2006-12-18 06:43:06 · 16 answers · asked by Adelina R 1 in Pregnancy & Parenting Parenting

Reason for the divorce is he has temper issues shoving me and last time he slapped me across the face giving me a bloody nose.My husband also cheated on me once.I would prefer not to mention this to my parents.

2006-12-18 06:49:48 · update #1

My husband emptied our joint account where most of my money went and canceled our credit cards.I have no clothing its still in the house or property.So i have nothing i cant even afford a lawyer and i feel embarassed.

2006-12-18 06:56:54 · update #2

16 answers

Your best option is to tell them the truth and have a plan for the next stage of your life.
Let them know that you had to follow your heart in choosing to marry your husband against their suggestion. It didn't end up working out but you have grown as a person having lived through the situation. You would like to get a fresh start and it would be much easier with their help. I would then lay out the direction that you would like to go with your life and how living with them for a while would help you. I would have some timeline ready of when you think that you can accomplish some of the goals.
I am sure that their disapproval of your Husband will not affect their love for you, and if they were concerned enough to let you know how they felt, they will likely be willing to help you get started on a new path.
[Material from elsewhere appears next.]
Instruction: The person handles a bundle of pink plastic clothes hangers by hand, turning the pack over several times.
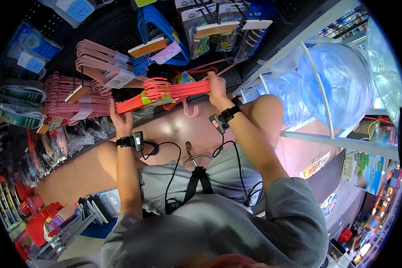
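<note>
A bundle of red clothes hangers [181,88] with a yellow-green paper band is held level between my hands, its hooks pointing up the picture. My left hand [121,118] grips the left end, thumb and fingers around it. The right end is in my right hand [217,87], closed around it. Just behind the bundle, pink hangers [100,63] hang in banded packs on the pegboard, with darker pink hangers [63,100] at their left. Blue hangers [160,40] hang higher up. A pink hanger hook [190,109] shows below the bundle.
Packaged goods [224,26] hang on hooks at the top. A white metal rack [316,77] with large plastic-wrapped items stands on the right. Bagged goods [60,144] hang low on the left. Red plastic baskets [37,231] and other wares stand at the lower left. Tiled floor [167,127] lies under the hands.
</note>
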The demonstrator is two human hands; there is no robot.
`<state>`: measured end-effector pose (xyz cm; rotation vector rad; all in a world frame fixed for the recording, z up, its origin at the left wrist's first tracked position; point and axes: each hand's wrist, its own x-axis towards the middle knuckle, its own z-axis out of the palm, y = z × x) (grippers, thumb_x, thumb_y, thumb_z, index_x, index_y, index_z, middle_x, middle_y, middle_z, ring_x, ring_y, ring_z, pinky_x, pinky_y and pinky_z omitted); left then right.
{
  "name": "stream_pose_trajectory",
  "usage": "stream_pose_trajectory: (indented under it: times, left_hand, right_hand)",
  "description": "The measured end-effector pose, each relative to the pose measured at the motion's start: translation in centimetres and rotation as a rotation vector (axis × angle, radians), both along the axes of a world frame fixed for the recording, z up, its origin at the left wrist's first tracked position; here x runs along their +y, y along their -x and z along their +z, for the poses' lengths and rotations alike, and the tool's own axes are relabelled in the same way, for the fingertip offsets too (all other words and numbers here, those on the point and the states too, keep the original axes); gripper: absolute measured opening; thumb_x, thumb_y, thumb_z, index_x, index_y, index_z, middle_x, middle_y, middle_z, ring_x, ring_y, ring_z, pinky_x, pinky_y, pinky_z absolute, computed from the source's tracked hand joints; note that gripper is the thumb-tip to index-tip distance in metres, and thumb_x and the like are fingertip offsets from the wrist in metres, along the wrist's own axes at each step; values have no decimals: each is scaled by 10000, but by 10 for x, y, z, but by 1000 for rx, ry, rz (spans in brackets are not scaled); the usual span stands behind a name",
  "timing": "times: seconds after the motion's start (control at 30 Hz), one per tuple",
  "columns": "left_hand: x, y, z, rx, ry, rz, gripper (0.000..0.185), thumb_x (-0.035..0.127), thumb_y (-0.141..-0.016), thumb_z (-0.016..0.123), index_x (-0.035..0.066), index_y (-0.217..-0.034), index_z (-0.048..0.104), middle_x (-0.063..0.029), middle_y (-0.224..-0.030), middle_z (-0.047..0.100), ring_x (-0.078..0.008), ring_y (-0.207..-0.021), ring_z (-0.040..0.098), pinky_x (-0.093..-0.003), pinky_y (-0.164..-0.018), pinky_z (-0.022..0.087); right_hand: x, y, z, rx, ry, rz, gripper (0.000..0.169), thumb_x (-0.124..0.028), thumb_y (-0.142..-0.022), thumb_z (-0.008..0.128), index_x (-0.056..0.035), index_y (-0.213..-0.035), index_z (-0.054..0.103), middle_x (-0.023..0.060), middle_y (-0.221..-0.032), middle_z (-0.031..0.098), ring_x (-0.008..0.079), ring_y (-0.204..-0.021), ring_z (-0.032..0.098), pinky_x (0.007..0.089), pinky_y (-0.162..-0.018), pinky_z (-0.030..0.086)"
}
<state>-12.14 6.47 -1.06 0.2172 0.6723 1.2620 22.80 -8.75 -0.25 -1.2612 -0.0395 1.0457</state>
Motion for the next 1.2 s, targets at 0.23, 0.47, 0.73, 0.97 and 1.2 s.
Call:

2006-12-18 06:58:45 · answer #1 · answered by Jacy 4 · 1 0

I absolutely would let her come back. My home will always always always be a safe haven for my children, if they're 3, 23 or 43.

However, because she's an adult, once she was settled and the crisis was over, we'd have to come to a clear understanding about how long she'd be staying and what her next steps would be. I am delighted to be safe harbor but not a crutch, because as an adult it would be important for her to take care of herself as soon as she was able. But in the meantime, if it took her a few months to find a job or get things settled, she'd be more than welcome.

If your parents sound happy to see you, that's a great sign. Just find a calm moment to explain your situation as soon as possible, and I bet they'll invite you to stay. You may have to ask, but this is a dire need so I'm sure it'll be okay.

2006-12-18 07:04:08 · answer #2 · answered by KC 7 · 1 0

Fly home. Tell your parents you made a mistake and can you stay? That will make their Xmas!
PS: Any guy who slaps around a woman does not deserve any woman's love or respect. He has the problem - not you. Whatever you do, don't ever go back to him. Even if he says so, he has not changed. He will just be lonely and feeling sorry for himself. That will pass if you get back together and it will all start again. Whatever you feel now, there is life after divorce.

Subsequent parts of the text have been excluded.